Exercise aim
Nothing but the lines from the start of the records through the line that contains "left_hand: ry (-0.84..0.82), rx" is to be copied, and each is to be copied exactly.

□ □ □ □ □

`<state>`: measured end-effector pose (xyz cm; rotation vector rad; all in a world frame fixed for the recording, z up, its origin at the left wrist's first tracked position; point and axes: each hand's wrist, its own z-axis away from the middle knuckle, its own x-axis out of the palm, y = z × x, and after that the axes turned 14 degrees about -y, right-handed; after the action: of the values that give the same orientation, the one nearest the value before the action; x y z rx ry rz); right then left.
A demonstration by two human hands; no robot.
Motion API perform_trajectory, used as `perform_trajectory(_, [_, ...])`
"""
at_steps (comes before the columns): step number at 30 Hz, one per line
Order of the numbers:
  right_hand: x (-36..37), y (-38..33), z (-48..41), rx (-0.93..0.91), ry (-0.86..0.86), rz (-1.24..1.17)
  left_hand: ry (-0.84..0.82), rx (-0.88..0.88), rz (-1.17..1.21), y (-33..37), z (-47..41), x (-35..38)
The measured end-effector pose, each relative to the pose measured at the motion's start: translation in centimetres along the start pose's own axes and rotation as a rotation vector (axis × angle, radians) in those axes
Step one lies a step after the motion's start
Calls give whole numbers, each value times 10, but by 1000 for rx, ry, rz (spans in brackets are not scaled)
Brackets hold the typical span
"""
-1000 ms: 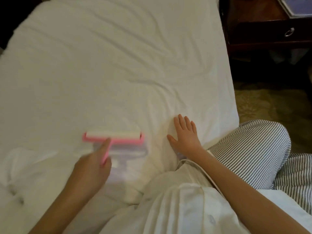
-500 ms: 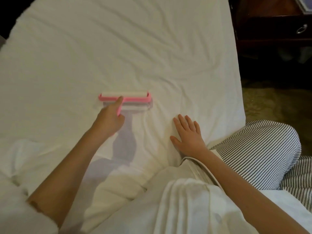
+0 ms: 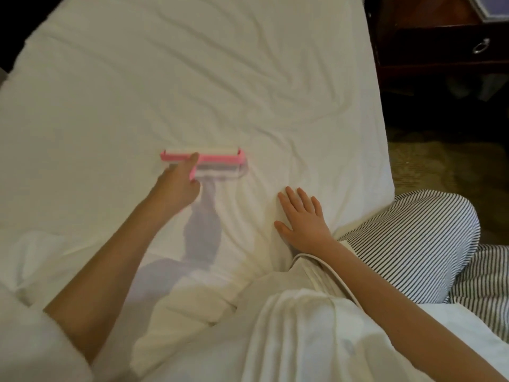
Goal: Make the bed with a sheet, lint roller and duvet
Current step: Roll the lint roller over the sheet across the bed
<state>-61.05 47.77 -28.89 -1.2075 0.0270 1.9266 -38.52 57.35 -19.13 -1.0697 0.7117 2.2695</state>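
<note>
White sheet [image 3: 209,78] is on but wrinkly; left hand [image 3: 177,188] grips the pink lint roller [image 3: 220,158] mid-bed, fingers curled round its handle; right hand [image 3: 303,220] lies flat nearby, fingers spread, pinning fabric; I'd roll long straight strokes away from it.

My sheet [image 3: 192,78] is matt white cloth, softly creased. My roller [image 3: 220,159] has a smooth pink plastic frame. The nightstand [image 3: 429,42] is dark polished wood with a shiny metal ring [image 3: 481,47].

Head camera looks steeply down, close over the sheet [image 3: 192,78].
</note>
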Motion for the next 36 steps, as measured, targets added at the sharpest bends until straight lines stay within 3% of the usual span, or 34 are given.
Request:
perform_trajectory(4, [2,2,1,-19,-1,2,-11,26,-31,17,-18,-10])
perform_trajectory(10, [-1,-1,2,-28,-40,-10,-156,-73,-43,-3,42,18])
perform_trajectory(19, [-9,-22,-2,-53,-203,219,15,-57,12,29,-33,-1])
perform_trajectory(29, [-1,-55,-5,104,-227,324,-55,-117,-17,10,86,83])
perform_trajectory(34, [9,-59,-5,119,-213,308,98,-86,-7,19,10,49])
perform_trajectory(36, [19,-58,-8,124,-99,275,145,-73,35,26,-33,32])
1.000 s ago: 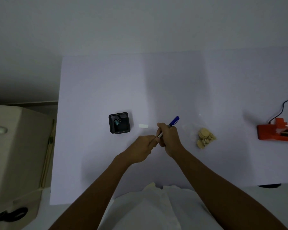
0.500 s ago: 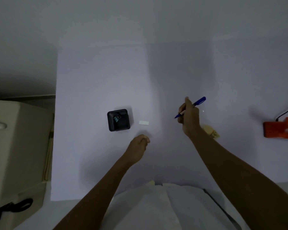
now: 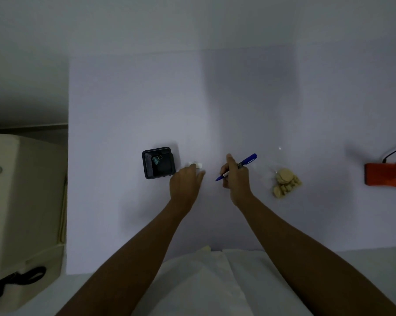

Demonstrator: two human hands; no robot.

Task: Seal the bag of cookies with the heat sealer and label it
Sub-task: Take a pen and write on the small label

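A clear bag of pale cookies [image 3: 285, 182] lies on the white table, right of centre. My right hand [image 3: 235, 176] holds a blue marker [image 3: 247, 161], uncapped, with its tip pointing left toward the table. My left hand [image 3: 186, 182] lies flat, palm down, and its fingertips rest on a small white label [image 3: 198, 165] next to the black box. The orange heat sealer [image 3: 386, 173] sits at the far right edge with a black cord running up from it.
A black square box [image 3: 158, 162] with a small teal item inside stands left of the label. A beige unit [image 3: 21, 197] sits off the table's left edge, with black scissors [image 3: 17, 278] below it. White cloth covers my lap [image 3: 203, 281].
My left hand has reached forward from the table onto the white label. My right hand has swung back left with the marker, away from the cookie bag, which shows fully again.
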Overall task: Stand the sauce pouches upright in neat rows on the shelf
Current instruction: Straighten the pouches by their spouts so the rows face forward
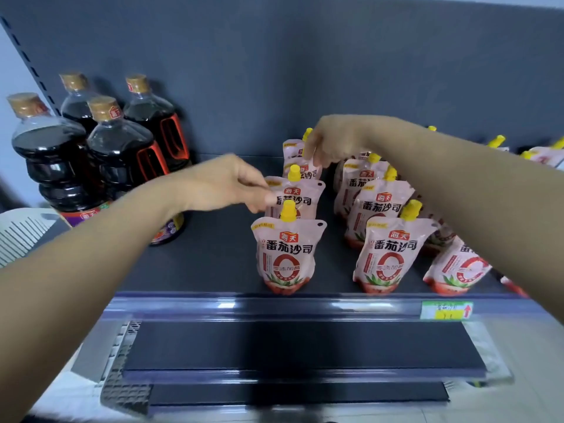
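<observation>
The left forearm (91,254) and right forearm (476,190) are bare along all the length that shows, slim and smooth. The left hand (225,184) and right hand (332,138) are bare as well, their fingers (250,178) too blurred to make out nails.

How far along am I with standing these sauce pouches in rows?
Done: the left row's front pouch and the middle row stand upright. In hand: your left hand pinches the second pouch, your right hand grips the rear pouch behind it. Left: the leaning pouch at front right, and loose pouches at back right, look unsorted.
</observation>
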`<action>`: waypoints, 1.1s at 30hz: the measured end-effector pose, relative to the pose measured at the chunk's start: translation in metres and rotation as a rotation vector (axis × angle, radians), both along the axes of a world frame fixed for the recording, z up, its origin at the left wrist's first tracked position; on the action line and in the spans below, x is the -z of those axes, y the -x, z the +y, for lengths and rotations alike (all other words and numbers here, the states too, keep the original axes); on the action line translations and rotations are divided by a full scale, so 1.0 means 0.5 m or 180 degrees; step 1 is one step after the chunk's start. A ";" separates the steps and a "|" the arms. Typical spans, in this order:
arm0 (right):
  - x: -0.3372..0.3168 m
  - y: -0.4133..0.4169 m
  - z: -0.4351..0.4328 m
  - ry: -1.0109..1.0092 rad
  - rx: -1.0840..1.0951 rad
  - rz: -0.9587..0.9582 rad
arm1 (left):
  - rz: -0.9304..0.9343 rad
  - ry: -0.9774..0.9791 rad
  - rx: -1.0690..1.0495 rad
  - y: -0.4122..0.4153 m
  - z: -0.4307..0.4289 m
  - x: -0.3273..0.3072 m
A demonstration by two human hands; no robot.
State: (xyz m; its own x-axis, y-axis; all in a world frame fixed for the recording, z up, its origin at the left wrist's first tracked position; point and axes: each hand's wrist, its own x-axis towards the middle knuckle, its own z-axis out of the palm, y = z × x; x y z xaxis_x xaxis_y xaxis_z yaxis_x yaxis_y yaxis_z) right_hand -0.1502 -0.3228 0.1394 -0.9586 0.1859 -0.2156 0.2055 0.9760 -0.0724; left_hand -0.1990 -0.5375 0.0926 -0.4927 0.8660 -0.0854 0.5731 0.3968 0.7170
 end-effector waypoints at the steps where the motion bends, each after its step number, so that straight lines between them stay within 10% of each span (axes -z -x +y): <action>1: -0.006 0.002 0.007 -0.0002 0.0079 0.0158 | 0.0044 -0.0206 -0.0155 0.016 0.002 -0.006; 12: 0.012 0.102 0.103 -0.0767 0.0414 0.0460 | 0.0471 -0.0029 -0.0637 0.144 0.165 0.014; 33: 0.062 0.254 0.120 -0.0033 -0.0172 -0.0062 | 0.0748 0.0207 -0.0571 0.220 0.230 0.065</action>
State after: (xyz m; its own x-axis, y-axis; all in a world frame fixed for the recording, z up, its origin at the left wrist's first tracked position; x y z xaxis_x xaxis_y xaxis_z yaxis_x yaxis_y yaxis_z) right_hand -0.2774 -0.2626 0.1083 -0.9629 0.1364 -0.2328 0.1539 0.9863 -0.0588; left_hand -0.3091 -0.4223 0.0603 -0.6501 0.7599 -0.0033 0.6370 0.5473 0.5428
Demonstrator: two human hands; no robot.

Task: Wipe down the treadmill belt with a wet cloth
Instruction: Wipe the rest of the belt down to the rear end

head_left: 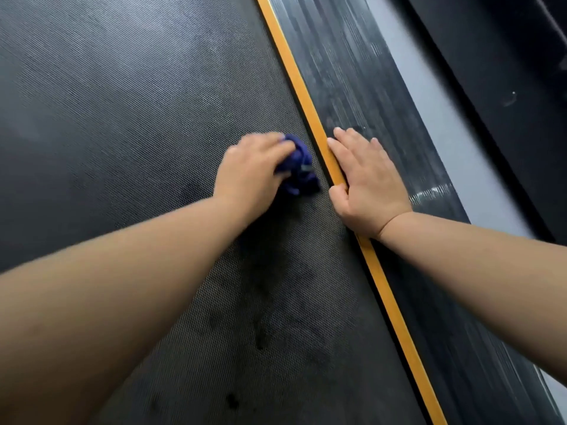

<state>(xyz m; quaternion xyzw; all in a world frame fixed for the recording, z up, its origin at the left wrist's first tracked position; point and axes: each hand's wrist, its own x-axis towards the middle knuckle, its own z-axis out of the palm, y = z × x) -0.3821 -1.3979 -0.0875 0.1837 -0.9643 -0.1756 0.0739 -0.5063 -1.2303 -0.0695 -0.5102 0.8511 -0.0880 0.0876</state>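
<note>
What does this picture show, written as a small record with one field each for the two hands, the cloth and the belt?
left hand: holds the bunched blue cloth against the belt; the hand is blurred
right hand: lies flat, fingers straight, on the side rail, thumb at the orange strip
blue cloth: on the belt, close beside the orange strip
belt: dark and textured, with darker patches nearer the person
</note>
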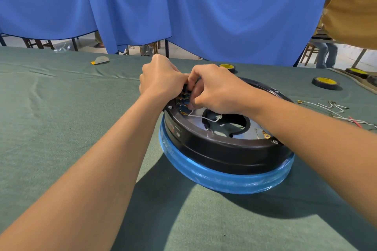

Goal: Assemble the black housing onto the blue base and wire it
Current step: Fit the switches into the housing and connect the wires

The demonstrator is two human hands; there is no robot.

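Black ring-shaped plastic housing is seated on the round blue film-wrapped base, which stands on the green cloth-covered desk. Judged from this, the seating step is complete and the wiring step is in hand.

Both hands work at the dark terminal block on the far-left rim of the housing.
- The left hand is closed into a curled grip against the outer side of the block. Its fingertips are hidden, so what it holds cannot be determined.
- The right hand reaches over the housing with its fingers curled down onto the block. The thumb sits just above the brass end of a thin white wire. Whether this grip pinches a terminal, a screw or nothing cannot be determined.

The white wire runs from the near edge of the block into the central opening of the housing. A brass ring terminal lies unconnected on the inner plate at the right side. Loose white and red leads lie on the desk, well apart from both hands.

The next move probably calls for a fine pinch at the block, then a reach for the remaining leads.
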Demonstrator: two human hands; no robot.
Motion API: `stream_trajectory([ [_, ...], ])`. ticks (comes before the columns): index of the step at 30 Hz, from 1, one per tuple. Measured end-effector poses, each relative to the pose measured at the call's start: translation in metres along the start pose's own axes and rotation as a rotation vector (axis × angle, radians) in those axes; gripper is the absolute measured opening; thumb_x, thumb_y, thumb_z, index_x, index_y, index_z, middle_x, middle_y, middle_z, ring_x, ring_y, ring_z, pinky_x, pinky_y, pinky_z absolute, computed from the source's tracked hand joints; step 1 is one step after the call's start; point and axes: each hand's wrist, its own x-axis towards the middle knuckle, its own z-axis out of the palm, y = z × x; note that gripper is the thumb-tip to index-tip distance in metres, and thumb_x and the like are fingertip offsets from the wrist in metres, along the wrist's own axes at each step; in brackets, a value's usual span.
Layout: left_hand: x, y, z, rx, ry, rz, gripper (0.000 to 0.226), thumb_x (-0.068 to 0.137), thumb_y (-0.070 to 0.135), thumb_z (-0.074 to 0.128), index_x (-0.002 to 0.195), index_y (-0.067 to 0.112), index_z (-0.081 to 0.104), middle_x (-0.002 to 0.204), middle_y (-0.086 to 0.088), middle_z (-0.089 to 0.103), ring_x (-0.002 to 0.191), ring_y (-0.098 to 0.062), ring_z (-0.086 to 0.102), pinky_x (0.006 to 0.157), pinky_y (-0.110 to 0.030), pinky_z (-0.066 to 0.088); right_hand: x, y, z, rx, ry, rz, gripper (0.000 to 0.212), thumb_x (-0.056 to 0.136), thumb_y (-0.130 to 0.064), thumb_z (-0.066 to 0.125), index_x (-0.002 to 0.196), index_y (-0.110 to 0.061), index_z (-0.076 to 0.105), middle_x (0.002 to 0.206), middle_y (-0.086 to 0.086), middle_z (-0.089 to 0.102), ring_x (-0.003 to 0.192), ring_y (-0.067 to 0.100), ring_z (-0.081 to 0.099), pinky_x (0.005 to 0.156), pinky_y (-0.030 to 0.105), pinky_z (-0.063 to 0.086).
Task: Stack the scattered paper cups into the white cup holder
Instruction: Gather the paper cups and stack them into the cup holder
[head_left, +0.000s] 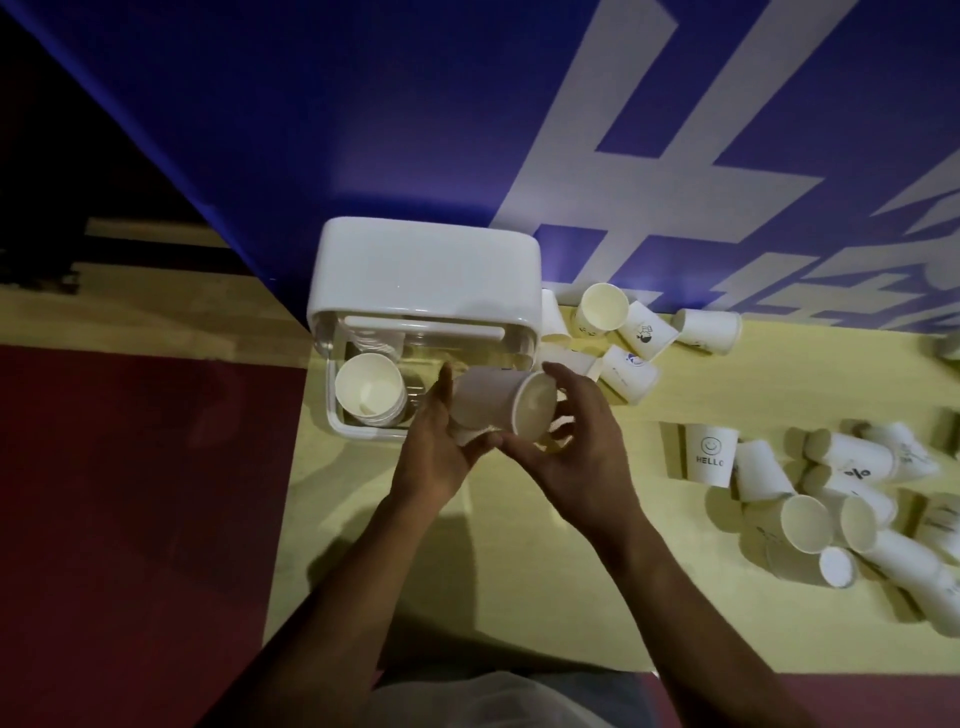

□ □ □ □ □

Response area
`<state>`: measured end-effector pose (xyz cm; rotation vector rad; all in a world frame fixed for the recording, z up, its origin at the left wrist's first tracked position; point and axes: each hand's wrist, its own z-axis away from the middle knuckle, its own x-axis out of the palm, y = z × x, and after that the axes turned 14 degrees about -y, right-handed; after the action: of the values that give the same orientation, the one nearest the value before the action; x y z rx ry rz); right then left.
A demonstration by two human hands; no robot.
Motion API perform_trajectory, used as `perform_trajectory(_, [_, ...])`
"""
at_steps (comes before the columns): step number at 30 Hz, one per line
Order of the numbers:
  right_hand: x (-36..37), y (-38..33), z (-48..41), rx (-0.93..0.91), ry (-0.86..0.86), rz (-1.24..1.17)
  left_hand: ry (-0.84..0.82), rx (-0.88..0.88), rz (-1.17..1.21), y (-33..37), z (-47..41), x (-35..38)

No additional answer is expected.